Он дрогнул, и тут же в зале одновременно зажглись все газовые светильники. Со всех сторон протянулись бледные тени. Двумя рядами выстроились лавки для прихожан, а за кафедрой возвышался огромный человек. На его лице пышно кустилась седая борода, а высокий лоб с залысинами прорезали глубокие морщины, свидетельствующие об интенсивном мыслительном процессе.

Он здорово отличался от того существа, которое в своей работе описала Мэри Шелли. Мужчина показался мне очень старым и при этом потрясающе представительным. Он двигался невероятно плавно и явно привык выступать перед большой аудиторией. Лицо из-за прорезавших его глубоких морщин казалось величественным, а за следами прожитых лет как будто скрывалась ласка. И только в остром взгляде читалась холодная проницательность и жестокость.
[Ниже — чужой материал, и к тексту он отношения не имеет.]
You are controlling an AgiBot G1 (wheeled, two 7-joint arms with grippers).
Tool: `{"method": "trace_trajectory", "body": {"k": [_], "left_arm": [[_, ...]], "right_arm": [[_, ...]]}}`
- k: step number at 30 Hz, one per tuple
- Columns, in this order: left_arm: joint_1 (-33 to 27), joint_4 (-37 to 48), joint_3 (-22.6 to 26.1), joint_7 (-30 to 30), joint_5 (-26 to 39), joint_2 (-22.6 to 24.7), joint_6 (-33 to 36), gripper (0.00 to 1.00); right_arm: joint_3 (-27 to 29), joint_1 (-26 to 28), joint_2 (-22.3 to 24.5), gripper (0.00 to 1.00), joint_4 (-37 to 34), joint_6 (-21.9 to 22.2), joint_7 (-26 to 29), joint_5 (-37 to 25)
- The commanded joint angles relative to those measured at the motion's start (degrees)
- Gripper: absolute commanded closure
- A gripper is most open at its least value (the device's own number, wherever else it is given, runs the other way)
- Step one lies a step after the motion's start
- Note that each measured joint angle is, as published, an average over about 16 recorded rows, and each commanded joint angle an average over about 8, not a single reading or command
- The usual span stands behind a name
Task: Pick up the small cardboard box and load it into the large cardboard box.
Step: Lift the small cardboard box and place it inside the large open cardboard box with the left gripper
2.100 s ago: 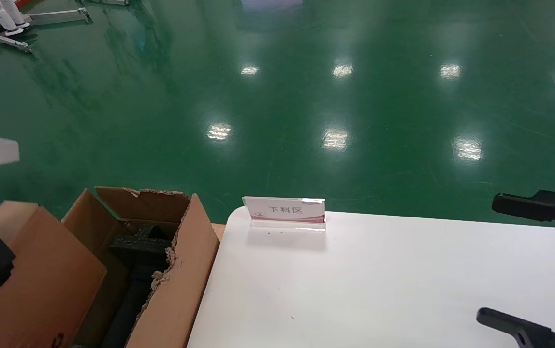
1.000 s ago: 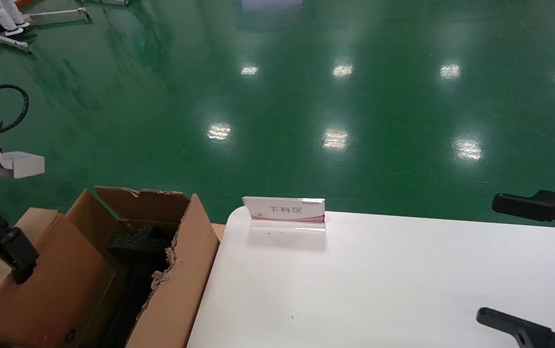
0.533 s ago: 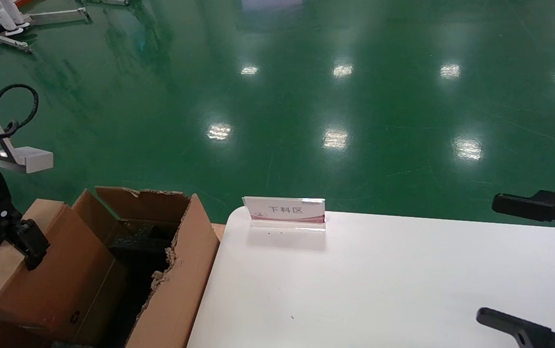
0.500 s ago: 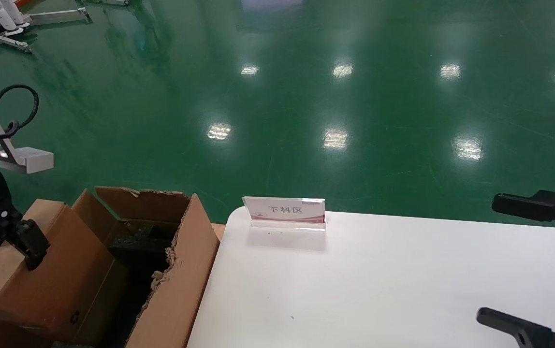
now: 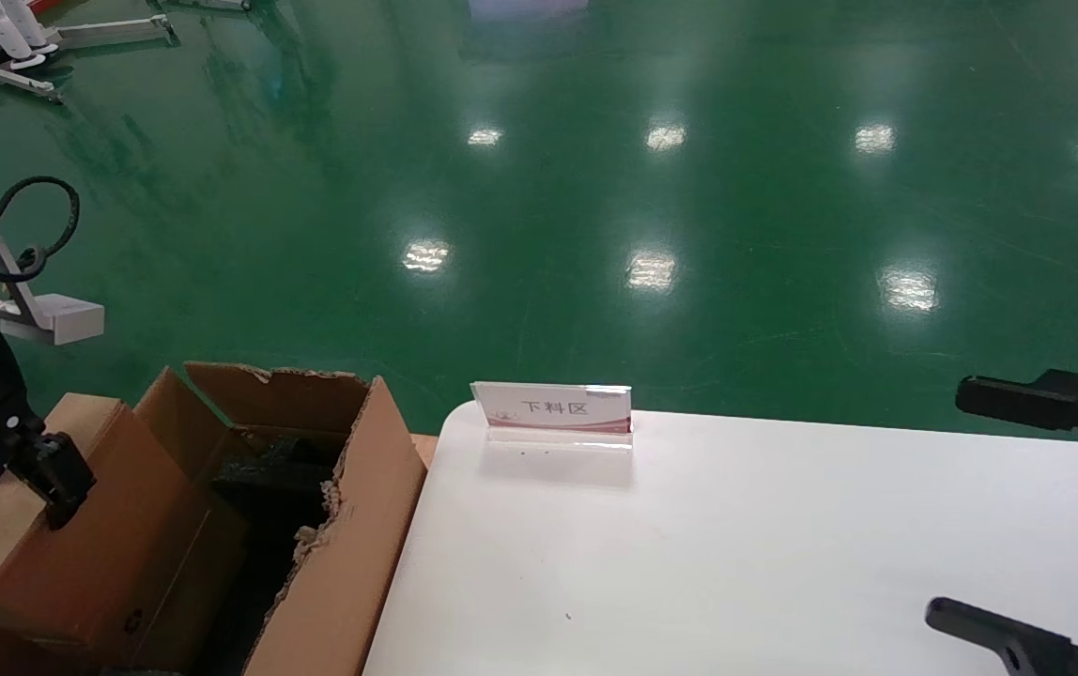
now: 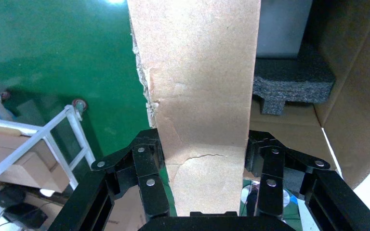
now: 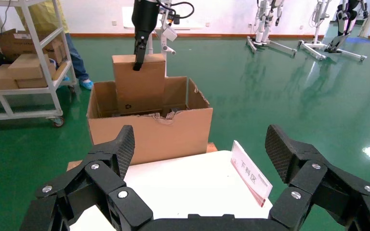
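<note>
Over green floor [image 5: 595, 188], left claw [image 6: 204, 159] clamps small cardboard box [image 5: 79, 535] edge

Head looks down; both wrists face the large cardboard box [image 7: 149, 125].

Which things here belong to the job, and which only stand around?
Job: small box, held upright by the left claw, partly lowered into the big box with black foam.

Around: white table, sign, shelf cart, open right claw over the table.
</note>
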Motion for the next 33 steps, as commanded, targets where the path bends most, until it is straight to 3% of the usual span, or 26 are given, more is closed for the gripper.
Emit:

– Добро пожаловать, – поприветствовал он, пока мы молча оглядывали зал, в котором причудливо плясали пламя и тени. Мужчина же как ни в чем не бывало продолжил: – Как долго! Я заждался. У нас осталось не так много времени. А ведь я приготовил такой радушный прием. Если теперь сбегу, нам, пожалуй, будет некогда поиграть в догонялки?

Он с сожалением покачал головой.

– Как когда за вами гнался Виктор? – съязвил я, но мужчина только махнул рукой.

– Вы, люди, так и остались дураками. Я оставлял столько подсказок! Вы представляете, сколько времени я потратил на то, чтобы – не понять людей, нет – научиться дозировать для вас информацию? И вот наконец являются те, кто хоть чего-то стоит, а вас всего четверо.